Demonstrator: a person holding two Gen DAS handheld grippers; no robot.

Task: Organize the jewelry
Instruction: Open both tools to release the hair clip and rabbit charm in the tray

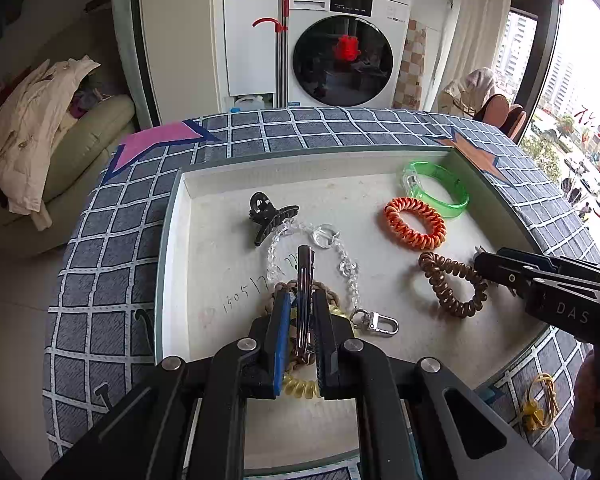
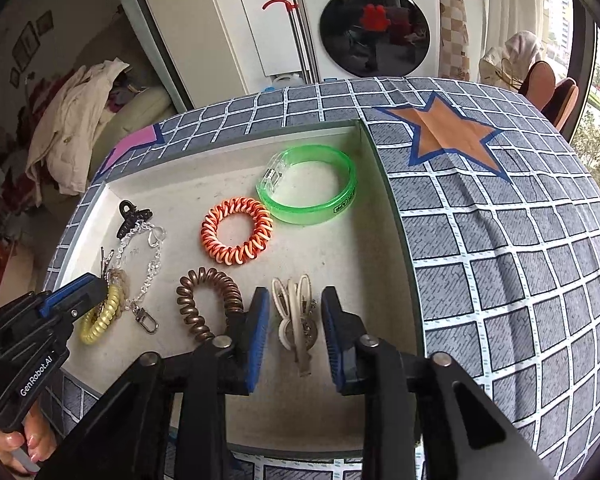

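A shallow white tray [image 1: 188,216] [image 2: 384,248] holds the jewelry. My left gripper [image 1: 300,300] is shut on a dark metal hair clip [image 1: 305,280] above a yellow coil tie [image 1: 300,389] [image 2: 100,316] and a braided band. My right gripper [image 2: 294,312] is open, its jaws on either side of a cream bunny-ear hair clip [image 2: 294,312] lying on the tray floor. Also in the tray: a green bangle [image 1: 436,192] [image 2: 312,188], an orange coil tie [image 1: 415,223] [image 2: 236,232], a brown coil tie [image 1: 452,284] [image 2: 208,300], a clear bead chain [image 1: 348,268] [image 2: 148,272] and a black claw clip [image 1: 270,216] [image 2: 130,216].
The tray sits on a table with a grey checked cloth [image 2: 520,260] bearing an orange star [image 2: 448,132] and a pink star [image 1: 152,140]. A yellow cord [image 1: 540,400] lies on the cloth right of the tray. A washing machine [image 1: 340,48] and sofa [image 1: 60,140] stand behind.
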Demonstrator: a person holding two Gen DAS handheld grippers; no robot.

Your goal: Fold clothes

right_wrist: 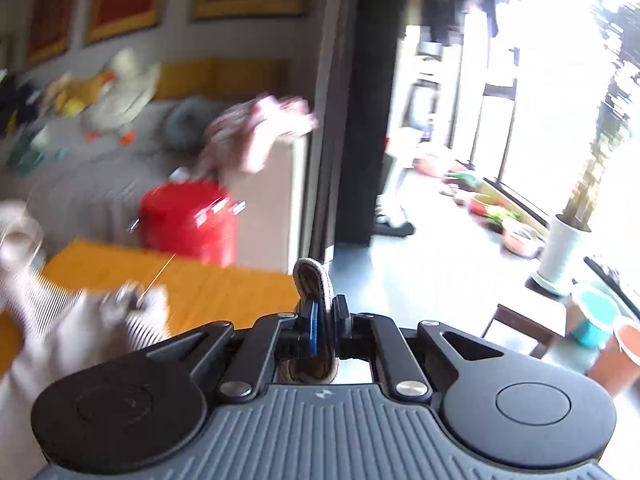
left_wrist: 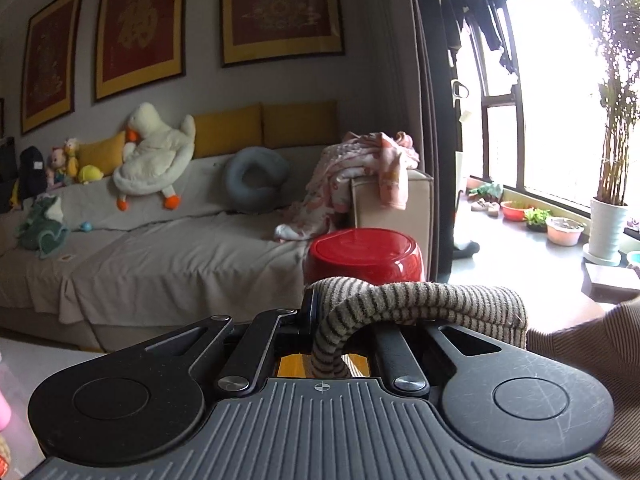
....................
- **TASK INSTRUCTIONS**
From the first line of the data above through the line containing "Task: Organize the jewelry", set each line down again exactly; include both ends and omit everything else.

- **EXERCISE SOLUTION**
Demonstrator: a person holding two Gen DAS handheld grippers; no robot.

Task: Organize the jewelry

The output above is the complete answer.